Профессор Николаевской академии Генерального штаба сразу заставил говорить о себе в 3-й Маньчжурской армии, так как лично отправлялся на самые опасные рекогносцировки. Часто он проводил их, как это было у Суятуня, под пушечным и ружейным огнём японцев. Те сразу усматривали в небольшой кучке неприятельских конников важные персоны, поэтому не жалели снарядов и патронов.
Был случай, когда разорвавшийся неподалёку японский снаряд, начиненный «шимозой», поразил осколками коня генерала, а его самого взрывной волной выбросило из седла. Алексеев отделался тогда сильными ушибами или, как говорили, «малой контузией». Сознание от удара о землю он всё же на минуту-другую потерял.
Соскочивший на землю конвойный казак-забайкалец растормошил контуженного:
— Ваш бродь, вставай. Слышишь, третий снаряд япошки в нас посылают. Пристреливаются, значит.
— Слышу. Как мой конь?
— Наповал. Все осколки бедолага принял на себя.
— Ещё кто-нибудь пострадал из людей?
— Нет, ваш бродь. Шимоза рванула перед вами. А вы были всех впереди. Только коней распугала по полю. Поди-ка сдержи испугавшегося коня. Не удержишь.
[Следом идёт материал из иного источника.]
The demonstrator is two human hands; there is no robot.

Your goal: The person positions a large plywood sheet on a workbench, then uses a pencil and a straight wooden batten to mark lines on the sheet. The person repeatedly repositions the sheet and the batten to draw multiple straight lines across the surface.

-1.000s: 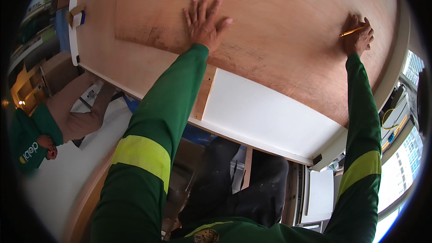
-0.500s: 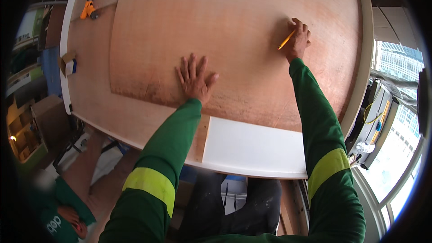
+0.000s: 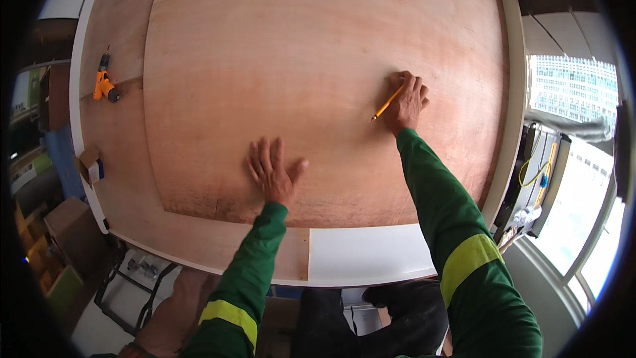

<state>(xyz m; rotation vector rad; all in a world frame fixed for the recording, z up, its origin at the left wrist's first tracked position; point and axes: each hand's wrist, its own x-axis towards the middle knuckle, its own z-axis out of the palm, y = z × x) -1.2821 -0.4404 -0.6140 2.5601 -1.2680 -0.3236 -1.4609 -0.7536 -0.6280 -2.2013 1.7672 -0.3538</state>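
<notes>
A large reddish plywood sheet lies on another board surface within a white frame. My left hand is spread on the sheet toward its near edge, fingers apart and holding nothing. Further forward and to the right, my right hand rests on the same sheet, fingers curled round a yellow pencil that points down-left. A white panel shows along the near edge, beside a narrow wooden strip.
An orange-and-black drill and a small cardboard box lie at the left. A co-worker's leg is below left by a black folding frame. A level-like tool and yellow cord on a dark case sit by windows at right.
The view has shifted, so the board fills more of it and the drill has come in at left. Both hands appear lower in the picture, the right one also further left, pencil still held.
</notes>
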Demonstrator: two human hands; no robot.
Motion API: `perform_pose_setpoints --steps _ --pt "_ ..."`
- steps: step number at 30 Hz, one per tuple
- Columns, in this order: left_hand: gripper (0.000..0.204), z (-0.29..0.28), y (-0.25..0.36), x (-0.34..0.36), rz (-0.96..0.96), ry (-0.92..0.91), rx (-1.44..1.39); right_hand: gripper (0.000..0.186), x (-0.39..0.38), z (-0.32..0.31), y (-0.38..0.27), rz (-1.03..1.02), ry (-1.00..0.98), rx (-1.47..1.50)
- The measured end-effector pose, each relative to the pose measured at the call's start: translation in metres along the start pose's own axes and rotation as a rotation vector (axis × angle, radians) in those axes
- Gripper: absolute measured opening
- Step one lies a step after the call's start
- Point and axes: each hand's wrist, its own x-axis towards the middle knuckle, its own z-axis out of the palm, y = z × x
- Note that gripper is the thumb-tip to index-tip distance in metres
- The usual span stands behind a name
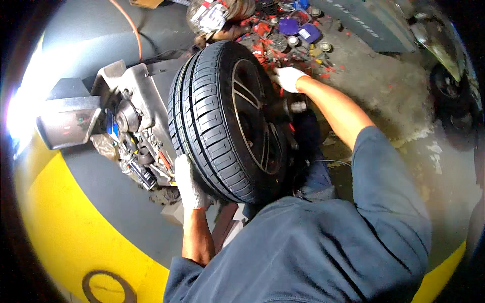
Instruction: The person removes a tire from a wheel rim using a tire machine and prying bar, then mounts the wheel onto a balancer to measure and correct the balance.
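A black car tyre on a dark spoked rim (227, 121) stands upright on the shaft (298, 107) of a grey wheel balancing machine (129, 108). My left hand (188, 183), in a white glove, rests flat against the tyre's near tread and sidewall. My right hand (289, 78), also gloved, reaches past the far side of the wheel, fingers curled at the tyre's upper edge above the shaft. Whether it holds anything is hidden.
A pile of red, purple and metal small parts (283, 35) lies on the floor beyond the wheel. An orange hose (132, 28) runs at the top. A dark vehicle wheel (452, 96) sits at the right. Yellow floor marking (65, 237) curves along the left.
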Motion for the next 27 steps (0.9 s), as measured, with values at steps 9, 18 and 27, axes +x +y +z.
perform_pose_setpoints --steps 9,18,27 --pt "0.047 -0.022 -0.026 0.015 0.255 0.146 0.28 0.042 -0.186 0.049 -0.091 0.893 -0.2 1.866" --pt "0.046 0.006 -0.014 0.0 0.27 0.242 0.277 0.042 -0.116 -0.056 -0.106 -0.051 0.073 0.025" --pt "0.044 0.005 -0.02 0.007 0.405 0.287 0.478 0.055 -0.084 0.105 0.026 0.428 -0.555 1.201"
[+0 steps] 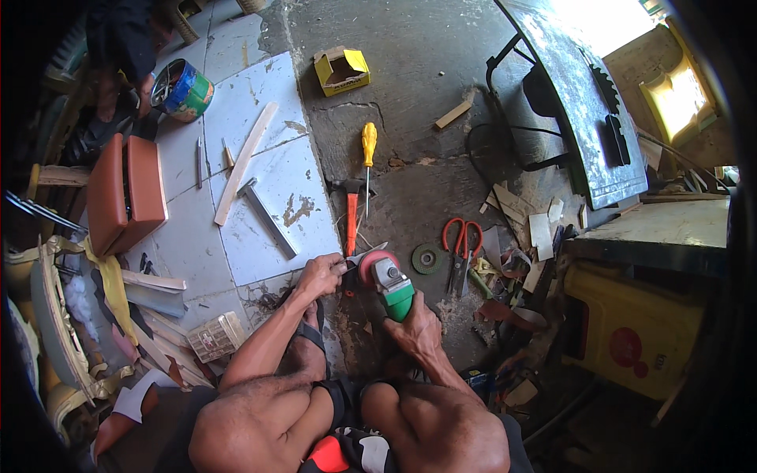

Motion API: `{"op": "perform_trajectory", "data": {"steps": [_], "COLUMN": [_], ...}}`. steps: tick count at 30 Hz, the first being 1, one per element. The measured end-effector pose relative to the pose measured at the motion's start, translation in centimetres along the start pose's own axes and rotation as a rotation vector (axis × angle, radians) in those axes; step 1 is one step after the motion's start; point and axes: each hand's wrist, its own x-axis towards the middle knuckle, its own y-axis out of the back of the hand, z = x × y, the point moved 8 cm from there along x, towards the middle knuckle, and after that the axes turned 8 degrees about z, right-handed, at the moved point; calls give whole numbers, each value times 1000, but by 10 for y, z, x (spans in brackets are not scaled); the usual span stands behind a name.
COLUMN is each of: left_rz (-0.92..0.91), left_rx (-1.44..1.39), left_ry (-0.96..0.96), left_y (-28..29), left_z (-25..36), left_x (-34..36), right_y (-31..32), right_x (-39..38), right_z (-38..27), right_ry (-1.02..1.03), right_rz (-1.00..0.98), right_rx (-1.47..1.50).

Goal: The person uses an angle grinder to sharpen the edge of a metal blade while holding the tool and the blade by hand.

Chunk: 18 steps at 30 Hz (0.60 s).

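Note:
My right hand (418,327) is wrapped round the green body of an angle grinder (400,299) with a reddish disc (371,268) at its head. Close to the disc, my left hand (319,276) pinches a thin, pale, blade-like piece (361,255), whose exact kind I cannot make out. Just beyond that hand lies a hammer (352,225) with an orange handle. Alongside it is a yellow-handled screwdriver (368,150). To the right of the grinder, a round dark green disc (426,258) rests on the floor near orange-handled scissors (460,252).
A table saw (576,102) stands far right, above wood and leather scraps (528,268). On pale tiles to the left lie a curved wood strip (248,162) and a metal bar (270,221). A yellow box (341,72) sits ahead; a person's hand (145,94) is near a paint can (183,91).

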Motion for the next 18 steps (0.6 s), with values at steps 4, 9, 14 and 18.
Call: {"op": "perform_trajectory", "data": {"steps": [4, 9, 14, 18], "left_rz": [12, 7, 13, 0], "left_rx": [15, 12, -7, -2], "left_ry": [-18, 1, -6, 13], "left_y": [0, 1, 1, 1], "left_z": [2, 2, 1, 2], "left_x": [0, -2, -1, -2], "right_y": [0, 10, 6, 2], "right_x": [7, 13, 0, 3], "right_z": [6, 2, -4, -2], "right_ry": [-14, -32, 6, -14], "right_rz": [38, 41, 18, 0], "right_rx": [6, 18, -5, -7]}}
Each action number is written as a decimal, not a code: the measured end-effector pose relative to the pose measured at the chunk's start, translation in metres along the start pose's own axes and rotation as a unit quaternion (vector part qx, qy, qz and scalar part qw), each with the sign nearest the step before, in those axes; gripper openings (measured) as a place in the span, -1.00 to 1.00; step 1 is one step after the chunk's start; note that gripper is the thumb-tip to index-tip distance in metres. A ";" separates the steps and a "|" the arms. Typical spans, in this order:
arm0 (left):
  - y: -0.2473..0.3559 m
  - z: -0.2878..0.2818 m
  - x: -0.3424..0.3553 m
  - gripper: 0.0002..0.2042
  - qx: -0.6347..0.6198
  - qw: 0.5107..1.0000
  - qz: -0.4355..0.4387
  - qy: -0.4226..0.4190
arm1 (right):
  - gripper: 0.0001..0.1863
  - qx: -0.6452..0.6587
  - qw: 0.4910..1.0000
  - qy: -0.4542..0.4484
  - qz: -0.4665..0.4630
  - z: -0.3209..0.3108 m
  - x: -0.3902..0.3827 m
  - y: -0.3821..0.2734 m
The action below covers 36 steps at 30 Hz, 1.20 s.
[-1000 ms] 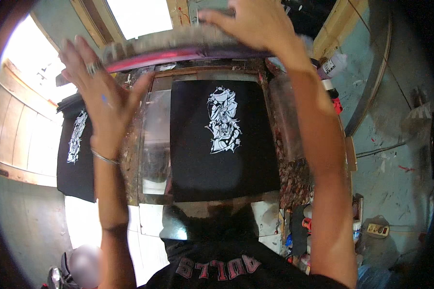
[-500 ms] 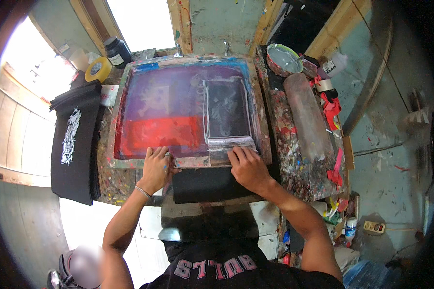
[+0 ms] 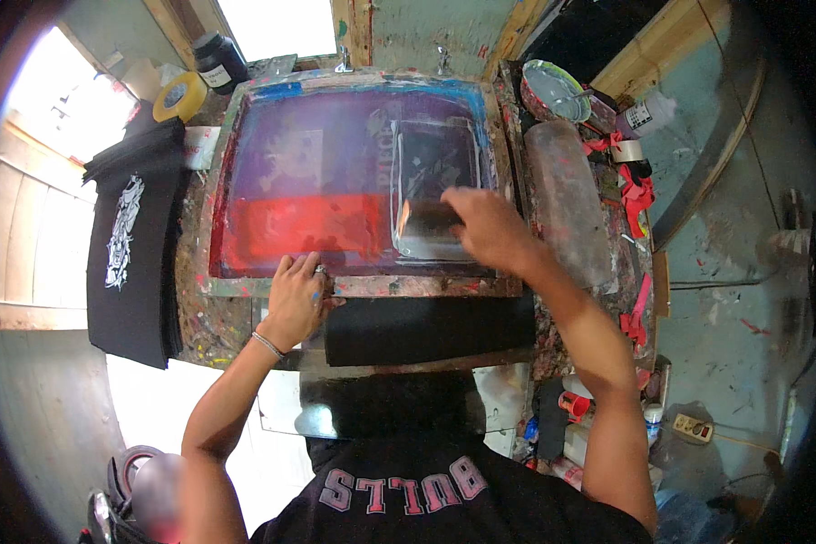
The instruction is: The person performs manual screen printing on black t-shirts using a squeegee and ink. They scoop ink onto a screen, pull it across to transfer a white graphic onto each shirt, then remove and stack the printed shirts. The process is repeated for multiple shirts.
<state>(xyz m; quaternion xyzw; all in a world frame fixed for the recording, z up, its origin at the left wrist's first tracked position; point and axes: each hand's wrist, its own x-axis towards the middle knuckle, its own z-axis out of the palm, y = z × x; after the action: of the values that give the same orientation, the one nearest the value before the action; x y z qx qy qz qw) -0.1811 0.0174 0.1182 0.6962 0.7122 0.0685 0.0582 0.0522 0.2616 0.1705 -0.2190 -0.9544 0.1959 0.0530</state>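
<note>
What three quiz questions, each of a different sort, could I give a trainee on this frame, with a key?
1. What does the right hand hold?
2. True or false: the left hand is holding the roll of tape.
3. Relative to the wooden frame, the bowl is: a) left, b) right, c) underneath?

Key:
1. A dark scraper, somewhat blurred.
2. False; it is on the frame's near edge.
3. b

We note the framed screen (image 3: 390, 287) lying over a cloth panel (image 3: 431, 332), whose near part extends before it. A squeegee (image 3: 429, 220) sits within the screen's right half. Stacked cloths (image 3: 140, 272) lie left; tape roll (image 3: 179, 97) and jar (image 3: 218, 63), behind left; bowl (image 3: 535, 100), behind right.
</note>
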 end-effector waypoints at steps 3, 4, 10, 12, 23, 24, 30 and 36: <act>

— Ты какого полка будешь, казак?
— Четвёртой сотни первого Аргунского полка Забайкальского войска. Приказной Христофор Алексеев.
— Тёзка значит. Помоги-ка встать.
Казак помог генералу встать на ноги. Подвёл ему своего Коня и подсадил в седло. К этому времени стали собираться другие участники рекогносцировки, испуганные взрывом снаряда кони которых понесли.
Оставшийся без лошади казак устроился за спиной одного из однополчан. Японская батарея послала удалявшимся русским ещё не один снаряд, но они падали то с недолётом, то с перелётом. Конники скакали молча. Только раз, повернувшись в седле, генерал-майор сказал приказному Алексееву:
— Что, тёзка! Вижу, не страшна тебе японская шимоза.
— Пообвык, ваш бродь. На войне с первых дён.
— Награды есть?
— Нет ещё.
— Значит, будет. За рекогносцировку и бесстрашие представлю тебя к медали «За храбрость». Георгиевский же крест заслужи в бою.
— Рад стараться.
— Смотри. В станицу с войны вернись кавалером Георгия. По виду ты из молодцов-забайкальцев...
Довольно скоро Михаил Васильевич понял, что многие неудачи русских войск в Маньчжурии напрямую связаны с личностью главнокомандующего. Куропаткин, боевой скобелевский начальник штаба, явно не годился для должности, которая требовала от него прежде всего самостоятельных, волевых решений. О наступательных действиях недавний военный министр России, похоже, даже и не помышлял.
Больше всего Алексеева коробило в личности главнокомандующего то, что он «собственноручно» отдавал инициативу на войне противной стороне. Японцы умудрялись браво наступать даже при меньших силах, постоянно грозя неприятелю обходными манёврами. Куропаткин же, обладая более многочисленной силой, даже не пытался охватить японские фланги. Речь шла о его тактической неподготовленности, он проигрывал маршалу Ивао Ояме во многом, и прежде всего в активности действий.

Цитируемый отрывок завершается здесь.